Replace Nodes

An  System requires a full node replacement in some scenarios. For example, the OS drive on a node might fail and necessitate a reinstallation and addition of the node. Other events, such as a complete node loss due to a hardware failure of the motherboard or damage to NVMe storage drives, can also cause you to replace a node.
An administrator should be familiar with the different types of nodes described in the Core Elements of an Ocient System﻿. There are many similarities between the procedures for different node types, and the differences are clearly noted in the replacement procedures.
This procedure begins with Prerequisites﻿ then guides a System Administrator through replacing any of the Ocient node types.
This procedure also includes instructions about the replacement of an OS drive (also called a boot drive) on an Ocient node because the procedure for the replacement is identical to the replacement of the entire node. Both require reinstallation of the operating system and restoration of the configuration backup files to reestablish the identity of the Ocient system.
You must work carefully with nodes that also perform the Administrator Role, because you must maintain Administrator consensus.
Execution of this process requires System Administrator access to the Ocient System Database and sudo privilege on the node being replaced.
Detection and Alerting
You must monitor all nodes such that the loss of a node on the system triggers a node availability alert in the monitoring system.
This table shows the potential consequences of the loss of each type of node.
SQL Node loss
Node Type
Impact of Node Loss
SQL
Might impact query performance in an Ocient System.
﻿
If the only remaining SQL Node is lost in a system, you cannot query that system.
﻿
If the SQL Node performs the Administrator Role, then the resiliency of the system could reduce to hardware failure. You must maintain the number of nodes that perform the Administrator Role at all times to maintain the resiliency of the system.
Foundation Node Loss
Node Type
Impact of Node Loss
Foundation
Can impact query performance or the load of new data.

﻿
The parity configuration of the storage space in the Ocient system determines if new data can be stored while a Foundation Node is disabled.
Loader Node Loss
Node Type
Impact of Node Loss
Loader
Can impact the throughput of the data load in an Ocient System.
﻿
If the remaining Loader Nodes are insufficient to handle the incoming data, the data can lead to a backlog.
﻿
If the only remaining Loader Node is lost in a system, data loading stops.
Troubleshooting
You must replace a node in the event of a hardware failure of certain components. You can replace an OS drive, data drives, and RAM on most nodes. A node replacement might be necessary in the case of a CPU, motherboard, or Network Interface Card (NIC) replacement. The troubleshooting steps to recover an existing node are specific to the hardware model of the node.
Please contact Ocient Support for troubleshooting issues with a node.
Recovery
Prerequisites
The SQL Nodes on the Ocient System are active and running Ocient (except for any SQL Nodes that are being replaced as part of this procedure).

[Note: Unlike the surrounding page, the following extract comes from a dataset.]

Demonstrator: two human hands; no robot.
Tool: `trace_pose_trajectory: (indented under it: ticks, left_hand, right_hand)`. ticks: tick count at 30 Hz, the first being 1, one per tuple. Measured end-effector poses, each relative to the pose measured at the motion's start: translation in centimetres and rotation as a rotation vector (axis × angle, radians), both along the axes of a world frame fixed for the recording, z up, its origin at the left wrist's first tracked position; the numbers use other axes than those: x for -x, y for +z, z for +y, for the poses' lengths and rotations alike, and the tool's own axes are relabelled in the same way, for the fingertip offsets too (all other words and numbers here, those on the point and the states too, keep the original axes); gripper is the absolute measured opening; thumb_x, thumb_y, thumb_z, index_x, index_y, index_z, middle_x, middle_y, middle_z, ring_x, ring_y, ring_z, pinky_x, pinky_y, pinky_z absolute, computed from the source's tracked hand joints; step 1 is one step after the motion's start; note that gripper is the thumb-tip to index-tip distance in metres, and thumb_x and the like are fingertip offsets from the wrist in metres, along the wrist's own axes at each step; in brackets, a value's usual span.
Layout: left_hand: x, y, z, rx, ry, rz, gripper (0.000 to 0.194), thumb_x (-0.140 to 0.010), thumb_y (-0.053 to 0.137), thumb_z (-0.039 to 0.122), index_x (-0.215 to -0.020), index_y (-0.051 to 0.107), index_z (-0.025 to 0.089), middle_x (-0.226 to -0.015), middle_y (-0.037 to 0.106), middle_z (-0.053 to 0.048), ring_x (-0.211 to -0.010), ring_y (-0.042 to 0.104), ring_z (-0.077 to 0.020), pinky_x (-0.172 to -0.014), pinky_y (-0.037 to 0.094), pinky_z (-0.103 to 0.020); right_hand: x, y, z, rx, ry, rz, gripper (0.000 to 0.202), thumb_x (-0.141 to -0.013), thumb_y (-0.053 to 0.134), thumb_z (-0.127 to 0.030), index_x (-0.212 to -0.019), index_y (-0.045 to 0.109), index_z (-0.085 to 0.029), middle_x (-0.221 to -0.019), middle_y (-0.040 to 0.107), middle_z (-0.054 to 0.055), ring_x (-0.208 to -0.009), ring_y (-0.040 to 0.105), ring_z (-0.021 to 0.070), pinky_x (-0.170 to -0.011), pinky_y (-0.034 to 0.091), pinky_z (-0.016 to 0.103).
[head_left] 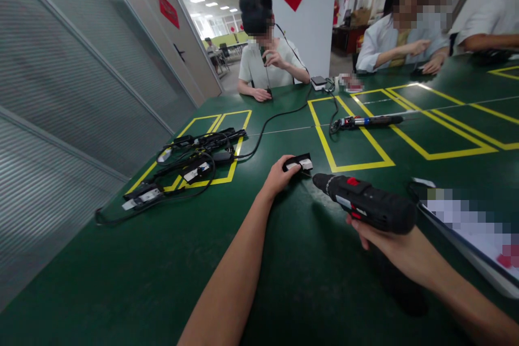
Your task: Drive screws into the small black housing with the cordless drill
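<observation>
My left hand [280, 174] is closed around a small black part with a white face [300, 163], holding it low at the middle of the green table. My right hand [377, 235] grips a black cordless drill [365, 200] with red accents by its handle. The drill's chuck points left at the part, and a thin bit runs from it to the part's near side. I cannot tell whether the tip touches it. My fingers hide much of the part and the drill's trigger.
Black cables and adapters [198, 159] lie in a pile at the left, within yellow tape outlines. A pen-shaped electric screwdriver [368, 121] lies across more tape at the right. A blurred white item [474, 227] is at the right edge. Several people [267, 59] sit across the table.
</observation>
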State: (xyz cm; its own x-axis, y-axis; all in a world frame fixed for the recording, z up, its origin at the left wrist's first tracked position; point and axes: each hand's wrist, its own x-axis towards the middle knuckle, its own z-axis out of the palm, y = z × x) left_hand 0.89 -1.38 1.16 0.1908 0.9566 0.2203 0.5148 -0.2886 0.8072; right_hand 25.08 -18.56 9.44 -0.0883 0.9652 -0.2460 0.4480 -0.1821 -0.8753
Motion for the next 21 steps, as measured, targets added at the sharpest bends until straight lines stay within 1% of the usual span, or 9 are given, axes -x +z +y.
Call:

The OS has been installed and configured on the replacement node or OS drive for the node to be replaced.

The replacement node has been installed with the same version of the Ocient Software as the rest of the Ocient System according to the Ocient Application Installation﻿.

The bootstrap.conf file for the node has been created in the /var/opt/ocient directory on the replacement node. For details, see Ocient System Bootstrapping﻿.

For Loader Nodes only:

The replacement node has been installed with the same version of the Loading and Transformation software as the rest of the Loader Nodes as described in LAT Packaging and Installation﻿.

The following files are available from the node before the failure. If these files are not available, please contact Ocient Support for assistance.

/etc/lat/lat.conf

/etc/lat/log4j2.xml

/opt/lat/.lat-data/*
Replacement Procedure Overview
The replacement procedure is similar for all node types, but there are differences due to the way that different node types coordinate with one another.
The general procedure is:
Remove the failed node from the Ocient System.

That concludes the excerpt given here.